Thanks for the help and advice guys!

----------


## vdubya98

> Melamine is fine if you use the easy carpet gliders. My 11 slot 41qt racks are melamine and can be moved my a 5 year old. Lifting is different but i dont plan on that any time soon.
> 
> 
> Most racks using 6qt-28qt can be made from a single sheet of melamine depending on how many tubs you want.





do you happen to have the instructions on how you made your racks? i'm very interested in doing the same.

----------


## ABrown

what kind of tubs did you use in these racks?

----------


## SnakeBalls

Mine is 2x6 and 1/4" plywood using some storage totes from home depot. Heating is where you are going to want to spend the most money. I used 6" heat tape and made my thermostat.

----------


## Burninfate

Can you explain the dimensions for a one sheet job? I have 28 qt racks and I need at least two, what am I doing wrong?

----------


## Godzilla78

> Can you explain the dimensions for a one sheet job? I have 28 qt racks and I need at least two, what am I doing wrong?

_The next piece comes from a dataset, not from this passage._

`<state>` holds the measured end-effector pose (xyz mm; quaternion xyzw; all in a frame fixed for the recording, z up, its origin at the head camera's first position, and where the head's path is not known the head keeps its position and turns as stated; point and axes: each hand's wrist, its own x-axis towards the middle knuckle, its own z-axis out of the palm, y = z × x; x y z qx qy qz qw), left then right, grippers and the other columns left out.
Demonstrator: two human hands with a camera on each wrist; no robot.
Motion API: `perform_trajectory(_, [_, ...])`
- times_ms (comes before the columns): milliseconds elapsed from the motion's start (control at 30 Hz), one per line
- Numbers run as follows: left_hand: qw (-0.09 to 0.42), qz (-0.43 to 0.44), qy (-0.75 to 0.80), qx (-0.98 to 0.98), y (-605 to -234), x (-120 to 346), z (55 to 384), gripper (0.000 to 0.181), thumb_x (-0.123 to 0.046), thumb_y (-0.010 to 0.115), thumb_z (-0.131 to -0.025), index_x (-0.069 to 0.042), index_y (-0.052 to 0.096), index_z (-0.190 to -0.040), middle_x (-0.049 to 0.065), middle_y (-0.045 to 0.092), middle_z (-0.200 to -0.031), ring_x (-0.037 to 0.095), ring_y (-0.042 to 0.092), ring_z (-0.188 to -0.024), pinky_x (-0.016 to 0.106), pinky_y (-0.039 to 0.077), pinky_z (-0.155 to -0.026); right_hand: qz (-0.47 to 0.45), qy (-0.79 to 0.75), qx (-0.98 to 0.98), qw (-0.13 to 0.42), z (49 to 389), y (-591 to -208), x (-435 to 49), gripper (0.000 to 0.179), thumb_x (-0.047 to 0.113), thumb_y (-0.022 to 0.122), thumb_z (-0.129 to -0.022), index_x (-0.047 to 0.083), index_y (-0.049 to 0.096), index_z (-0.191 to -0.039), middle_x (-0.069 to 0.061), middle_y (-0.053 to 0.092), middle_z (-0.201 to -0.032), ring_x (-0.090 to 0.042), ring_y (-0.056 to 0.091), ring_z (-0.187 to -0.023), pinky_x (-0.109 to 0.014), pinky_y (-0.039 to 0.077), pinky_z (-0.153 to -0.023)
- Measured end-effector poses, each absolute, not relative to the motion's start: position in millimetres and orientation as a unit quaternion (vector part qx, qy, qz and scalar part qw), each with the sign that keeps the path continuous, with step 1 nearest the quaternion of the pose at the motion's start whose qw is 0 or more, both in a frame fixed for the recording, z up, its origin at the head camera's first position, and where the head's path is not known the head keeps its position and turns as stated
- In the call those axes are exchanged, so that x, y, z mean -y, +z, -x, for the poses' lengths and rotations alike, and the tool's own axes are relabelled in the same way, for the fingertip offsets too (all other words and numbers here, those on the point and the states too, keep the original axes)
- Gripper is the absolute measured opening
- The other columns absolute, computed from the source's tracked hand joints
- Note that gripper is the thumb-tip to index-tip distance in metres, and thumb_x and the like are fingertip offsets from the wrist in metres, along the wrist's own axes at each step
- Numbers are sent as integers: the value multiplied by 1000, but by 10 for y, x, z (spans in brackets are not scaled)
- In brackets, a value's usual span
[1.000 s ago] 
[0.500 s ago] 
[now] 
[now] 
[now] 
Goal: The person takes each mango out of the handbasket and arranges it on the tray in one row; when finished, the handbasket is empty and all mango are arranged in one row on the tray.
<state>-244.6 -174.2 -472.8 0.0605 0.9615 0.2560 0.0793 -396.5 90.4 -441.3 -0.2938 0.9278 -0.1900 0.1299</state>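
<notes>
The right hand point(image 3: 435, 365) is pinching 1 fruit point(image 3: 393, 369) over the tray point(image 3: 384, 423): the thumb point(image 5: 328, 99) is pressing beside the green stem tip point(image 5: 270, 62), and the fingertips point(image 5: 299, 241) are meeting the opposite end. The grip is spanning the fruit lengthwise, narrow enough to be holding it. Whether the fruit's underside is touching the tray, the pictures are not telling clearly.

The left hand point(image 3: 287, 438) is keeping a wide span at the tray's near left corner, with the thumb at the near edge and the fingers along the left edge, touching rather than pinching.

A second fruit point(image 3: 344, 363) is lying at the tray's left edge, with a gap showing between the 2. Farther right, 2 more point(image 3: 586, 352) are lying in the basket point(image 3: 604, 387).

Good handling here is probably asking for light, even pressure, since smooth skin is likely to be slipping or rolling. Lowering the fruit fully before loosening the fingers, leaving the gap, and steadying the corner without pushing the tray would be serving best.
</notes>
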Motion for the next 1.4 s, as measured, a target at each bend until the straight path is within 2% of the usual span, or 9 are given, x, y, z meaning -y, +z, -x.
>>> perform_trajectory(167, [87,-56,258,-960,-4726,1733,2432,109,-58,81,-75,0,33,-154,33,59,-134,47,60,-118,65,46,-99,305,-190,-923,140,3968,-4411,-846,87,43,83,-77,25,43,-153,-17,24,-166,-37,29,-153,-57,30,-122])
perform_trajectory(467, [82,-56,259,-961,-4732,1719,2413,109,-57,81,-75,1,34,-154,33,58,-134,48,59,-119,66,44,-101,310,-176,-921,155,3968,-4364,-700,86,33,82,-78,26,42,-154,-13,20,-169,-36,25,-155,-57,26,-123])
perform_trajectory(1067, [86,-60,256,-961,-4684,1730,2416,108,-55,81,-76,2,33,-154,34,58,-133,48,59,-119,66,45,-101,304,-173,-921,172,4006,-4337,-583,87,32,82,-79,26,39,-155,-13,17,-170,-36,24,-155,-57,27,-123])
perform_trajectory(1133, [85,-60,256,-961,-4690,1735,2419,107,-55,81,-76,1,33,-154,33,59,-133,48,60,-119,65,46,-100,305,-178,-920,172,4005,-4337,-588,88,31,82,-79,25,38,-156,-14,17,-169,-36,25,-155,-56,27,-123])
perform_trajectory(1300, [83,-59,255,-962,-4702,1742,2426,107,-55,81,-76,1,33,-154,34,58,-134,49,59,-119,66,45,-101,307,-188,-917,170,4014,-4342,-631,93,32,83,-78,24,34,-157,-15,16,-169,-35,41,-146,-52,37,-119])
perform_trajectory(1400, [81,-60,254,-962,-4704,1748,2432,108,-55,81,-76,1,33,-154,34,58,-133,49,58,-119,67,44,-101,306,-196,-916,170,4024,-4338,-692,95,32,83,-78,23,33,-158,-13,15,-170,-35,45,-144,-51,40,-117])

 :Skull n bones:  :Tombstone:

----------


## Burninfate

> 


I was referring to that I needed to make it hold 28 qt tubs. I have tried laying out the dimensions that i believe that i need and all I am able to get is 6 shelves out of one piece of 4x8 feet melamine. I was wondering how big he is making his for it to fit with one sheet of melamine.

----------